Automated Curation of Infrared Imaging Data in the WFCAM & VISTA Science Archives.

Cross, Nicholas

The two fastest near infrared survey telescopes are UKIRT-WFCAM in the north and VISTA in the south. The data from both these instruments is archived by WFAU, using the same pipeline, taking into account the instrumental differences. The final catalogues from VISTA surveys will contain tens of billions of detections.

For both instruments, data are taken for a range of pointed surveys and smaller PI programmes. The surveys vary from shallow hemisphere surveys to ultra deep single pointings with hundreds of individual epochs. The scientific goals range from finding rare objects to measuring large scale statistical properties, so a wide range of products and database tables need to be created, depending on the data set. The curation pipeline uses an SQL schema for each programme and curation tables to drive all the main processes: creation of deep images and catalogues from multiple observations, creation of band-merged catalogues, and variability tables to analyse light curves and measure proper motion.

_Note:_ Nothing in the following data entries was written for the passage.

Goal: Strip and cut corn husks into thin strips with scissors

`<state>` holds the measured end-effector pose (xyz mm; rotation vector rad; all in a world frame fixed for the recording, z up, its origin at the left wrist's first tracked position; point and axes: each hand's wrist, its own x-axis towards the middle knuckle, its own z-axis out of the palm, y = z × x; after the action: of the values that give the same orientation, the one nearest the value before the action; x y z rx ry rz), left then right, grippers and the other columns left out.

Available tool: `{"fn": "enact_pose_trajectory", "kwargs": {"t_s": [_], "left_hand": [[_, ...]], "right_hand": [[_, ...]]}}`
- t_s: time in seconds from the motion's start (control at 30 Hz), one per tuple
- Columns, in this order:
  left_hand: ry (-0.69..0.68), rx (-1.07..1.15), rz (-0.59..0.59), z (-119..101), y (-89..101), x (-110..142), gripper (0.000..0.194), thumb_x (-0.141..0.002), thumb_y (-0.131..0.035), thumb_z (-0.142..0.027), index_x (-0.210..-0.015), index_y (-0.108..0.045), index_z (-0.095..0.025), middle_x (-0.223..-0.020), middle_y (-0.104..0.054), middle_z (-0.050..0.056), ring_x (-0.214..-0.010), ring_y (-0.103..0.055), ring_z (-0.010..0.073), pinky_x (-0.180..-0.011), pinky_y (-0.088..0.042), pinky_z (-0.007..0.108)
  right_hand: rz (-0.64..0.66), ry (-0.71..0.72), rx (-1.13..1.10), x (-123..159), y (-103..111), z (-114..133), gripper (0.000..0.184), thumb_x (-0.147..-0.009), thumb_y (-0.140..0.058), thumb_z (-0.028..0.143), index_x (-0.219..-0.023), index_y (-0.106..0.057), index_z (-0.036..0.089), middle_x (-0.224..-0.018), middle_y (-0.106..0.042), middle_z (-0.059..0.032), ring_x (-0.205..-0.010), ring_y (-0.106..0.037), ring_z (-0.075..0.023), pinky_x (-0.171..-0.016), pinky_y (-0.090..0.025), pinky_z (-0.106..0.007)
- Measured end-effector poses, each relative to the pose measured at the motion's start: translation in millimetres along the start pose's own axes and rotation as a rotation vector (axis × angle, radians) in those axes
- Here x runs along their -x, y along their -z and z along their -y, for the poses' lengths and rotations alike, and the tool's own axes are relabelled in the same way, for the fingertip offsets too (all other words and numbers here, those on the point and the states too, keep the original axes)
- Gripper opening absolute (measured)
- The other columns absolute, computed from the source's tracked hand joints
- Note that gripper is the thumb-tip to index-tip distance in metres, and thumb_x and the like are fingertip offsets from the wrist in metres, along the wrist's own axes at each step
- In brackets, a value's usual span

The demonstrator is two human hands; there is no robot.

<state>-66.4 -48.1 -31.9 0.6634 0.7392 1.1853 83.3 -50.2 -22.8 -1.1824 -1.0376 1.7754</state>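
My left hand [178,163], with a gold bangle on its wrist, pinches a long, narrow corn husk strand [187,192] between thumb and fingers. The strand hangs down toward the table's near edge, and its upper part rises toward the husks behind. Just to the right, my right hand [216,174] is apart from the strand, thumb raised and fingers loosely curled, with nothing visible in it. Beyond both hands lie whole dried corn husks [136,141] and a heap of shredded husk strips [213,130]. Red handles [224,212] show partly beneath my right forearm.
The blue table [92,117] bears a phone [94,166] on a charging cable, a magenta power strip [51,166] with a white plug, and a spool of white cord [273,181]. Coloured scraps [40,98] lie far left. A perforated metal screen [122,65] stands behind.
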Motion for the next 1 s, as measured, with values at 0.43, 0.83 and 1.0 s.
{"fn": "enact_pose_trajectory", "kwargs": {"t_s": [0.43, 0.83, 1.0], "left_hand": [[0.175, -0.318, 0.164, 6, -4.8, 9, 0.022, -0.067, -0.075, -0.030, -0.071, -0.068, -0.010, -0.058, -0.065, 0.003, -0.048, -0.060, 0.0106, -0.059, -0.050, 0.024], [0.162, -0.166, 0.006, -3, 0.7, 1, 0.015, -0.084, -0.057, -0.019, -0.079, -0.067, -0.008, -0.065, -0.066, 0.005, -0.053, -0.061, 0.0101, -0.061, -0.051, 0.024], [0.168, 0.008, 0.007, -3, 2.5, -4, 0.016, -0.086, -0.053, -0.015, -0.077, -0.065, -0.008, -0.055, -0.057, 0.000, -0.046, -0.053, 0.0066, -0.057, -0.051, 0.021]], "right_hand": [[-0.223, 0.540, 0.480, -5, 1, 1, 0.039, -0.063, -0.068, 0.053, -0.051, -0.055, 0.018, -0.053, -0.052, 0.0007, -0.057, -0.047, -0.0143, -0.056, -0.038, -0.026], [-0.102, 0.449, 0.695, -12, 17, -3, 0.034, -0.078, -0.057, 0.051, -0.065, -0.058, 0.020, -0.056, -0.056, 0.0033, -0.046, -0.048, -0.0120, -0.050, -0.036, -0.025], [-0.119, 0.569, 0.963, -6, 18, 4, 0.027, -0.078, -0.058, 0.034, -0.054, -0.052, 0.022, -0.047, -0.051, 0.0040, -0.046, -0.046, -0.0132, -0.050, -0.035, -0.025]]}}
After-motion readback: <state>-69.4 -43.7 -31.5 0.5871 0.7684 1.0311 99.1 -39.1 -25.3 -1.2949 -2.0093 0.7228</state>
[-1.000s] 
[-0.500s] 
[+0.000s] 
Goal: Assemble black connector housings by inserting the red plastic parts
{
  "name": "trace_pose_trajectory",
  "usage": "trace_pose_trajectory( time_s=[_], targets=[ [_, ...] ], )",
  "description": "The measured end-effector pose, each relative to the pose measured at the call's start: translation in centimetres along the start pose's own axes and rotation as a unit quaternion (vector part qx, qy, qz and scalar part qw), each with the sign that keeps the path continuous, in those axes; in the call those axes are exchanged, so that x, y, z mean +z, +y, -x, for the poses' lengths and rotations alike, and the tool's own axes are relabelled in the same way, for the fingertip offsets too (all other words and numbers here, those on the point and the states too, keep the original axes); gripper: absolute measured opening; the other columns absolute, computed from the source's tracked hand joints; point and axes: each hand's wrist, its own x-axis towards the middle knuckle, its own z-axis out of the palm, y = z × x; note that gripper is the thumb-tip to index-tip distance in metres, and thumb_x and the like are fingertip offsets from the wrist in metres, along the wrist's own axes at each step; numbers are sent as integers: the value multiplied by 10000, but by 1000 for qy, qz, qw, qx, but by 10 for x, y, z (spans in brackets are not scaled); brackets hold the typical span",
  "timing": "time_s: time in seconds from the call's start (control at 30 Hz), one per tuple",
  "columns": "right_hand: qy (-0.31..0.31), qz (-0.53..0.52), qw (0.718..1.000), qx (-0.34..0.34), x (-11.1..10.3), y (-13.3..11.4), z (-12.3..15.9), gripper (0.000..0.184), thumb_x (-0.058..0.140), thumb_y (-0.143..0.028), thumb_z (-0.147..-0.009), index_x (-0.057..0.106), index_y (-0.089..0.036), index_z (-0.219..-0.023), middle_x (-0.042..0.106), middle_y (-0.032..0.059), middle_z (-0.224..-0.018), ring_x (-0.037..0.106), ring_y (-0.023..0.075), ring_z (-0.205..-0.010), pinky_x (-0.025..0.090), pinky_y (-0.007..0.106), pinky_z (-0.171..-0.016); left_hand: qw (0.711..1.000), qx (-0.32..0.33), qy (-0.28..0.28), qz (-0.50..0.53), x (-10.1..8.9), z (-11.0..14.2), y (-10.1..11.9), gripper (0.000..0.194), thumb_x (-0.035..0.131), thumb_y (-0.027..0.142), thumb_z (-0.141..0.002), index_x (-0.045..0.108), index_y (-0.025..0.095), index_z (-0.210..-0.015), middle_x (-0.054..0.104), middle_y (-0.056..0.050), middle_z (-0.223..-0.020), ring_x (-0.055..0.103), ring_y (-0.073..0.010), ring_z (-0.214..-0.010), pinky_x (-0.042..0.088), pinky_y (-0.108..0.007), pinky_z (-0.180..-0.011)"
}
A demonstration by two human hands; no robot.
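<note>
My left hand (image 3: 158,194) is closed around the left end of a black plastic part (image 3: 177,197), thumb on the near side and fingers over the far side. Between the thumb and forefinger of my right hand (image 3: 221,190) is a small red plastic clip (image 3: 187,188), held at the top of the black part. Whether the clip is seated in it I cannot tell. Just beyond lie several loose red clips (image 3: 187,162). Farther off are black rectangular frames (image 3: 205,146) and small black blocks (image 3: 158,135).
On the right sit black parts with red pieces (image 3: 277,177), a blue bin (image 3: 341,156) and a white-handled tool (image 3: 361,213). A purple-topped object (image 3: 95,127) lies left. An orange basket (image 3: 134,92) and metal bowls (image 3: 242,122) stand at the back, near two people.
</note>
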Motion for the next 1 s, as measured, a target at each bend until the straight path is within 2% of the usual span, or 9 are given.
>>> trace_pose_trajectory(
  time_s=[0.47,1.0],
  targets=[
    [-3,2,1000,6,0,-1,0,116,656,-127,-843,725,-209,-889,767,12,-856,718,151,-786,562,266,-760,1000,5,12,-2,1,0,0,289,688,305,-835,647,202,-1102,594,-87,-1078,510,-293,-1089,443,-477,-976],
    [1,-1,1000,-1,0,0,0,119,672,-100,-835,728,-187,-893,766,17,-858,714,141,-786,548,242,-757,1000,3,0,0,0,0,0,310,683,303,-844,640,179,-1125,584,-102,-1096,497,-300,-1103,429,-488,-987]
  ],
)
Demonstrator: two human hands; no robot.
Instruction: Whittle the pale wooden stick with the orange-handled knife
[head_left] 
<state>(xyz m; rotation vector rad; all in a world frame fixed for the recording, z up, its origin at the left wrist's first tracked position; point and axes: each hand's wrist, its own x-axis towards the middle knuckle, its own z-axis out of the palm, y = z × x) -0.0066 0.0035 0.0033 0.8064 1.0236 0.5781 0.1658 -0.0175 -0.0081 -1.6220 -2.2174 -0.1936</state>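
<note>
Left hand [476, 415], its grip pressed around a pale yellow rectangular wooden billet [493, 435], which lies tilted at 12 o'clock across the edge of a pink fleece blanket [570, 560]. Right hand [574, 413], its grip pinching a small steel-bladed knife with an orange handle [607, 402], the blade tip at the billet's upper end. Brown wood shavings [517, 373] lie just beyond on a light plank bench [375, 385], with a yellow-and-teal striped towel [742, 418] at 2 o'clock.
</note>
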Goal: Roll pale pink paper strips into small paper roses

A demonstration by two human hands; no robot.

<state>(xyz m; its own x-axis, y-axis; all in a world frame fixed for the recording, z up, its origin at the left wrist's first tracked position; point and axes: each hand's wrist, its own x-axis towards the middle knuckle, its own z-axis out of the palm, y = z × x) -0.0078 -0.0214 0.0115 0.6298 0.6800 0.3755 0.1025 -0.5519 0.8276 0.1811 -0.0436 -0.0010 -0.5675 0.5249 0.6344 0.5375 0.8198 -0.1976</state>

In the main science surveys, curation is semi-automated, allowing high-level requirements from the survey team, but low-level requirements are derived from the data, whereas smaller programmes are completely automated. The decision making process which drives the curation pipeline is therefore a crucial element of archiving these data.

Setting up involves "building" each programme, where the science frames are grouped and decisions about what processes need to be run are made. The ProgrammeBuilder code updates all the curation tables -- the tables that drive the processing of data -- and creates the SQL schema file for each survey from a template that is processed using the current programme requirements. We explain the important aspects of the software in the ProgrammeBuilder code and automated pipeline.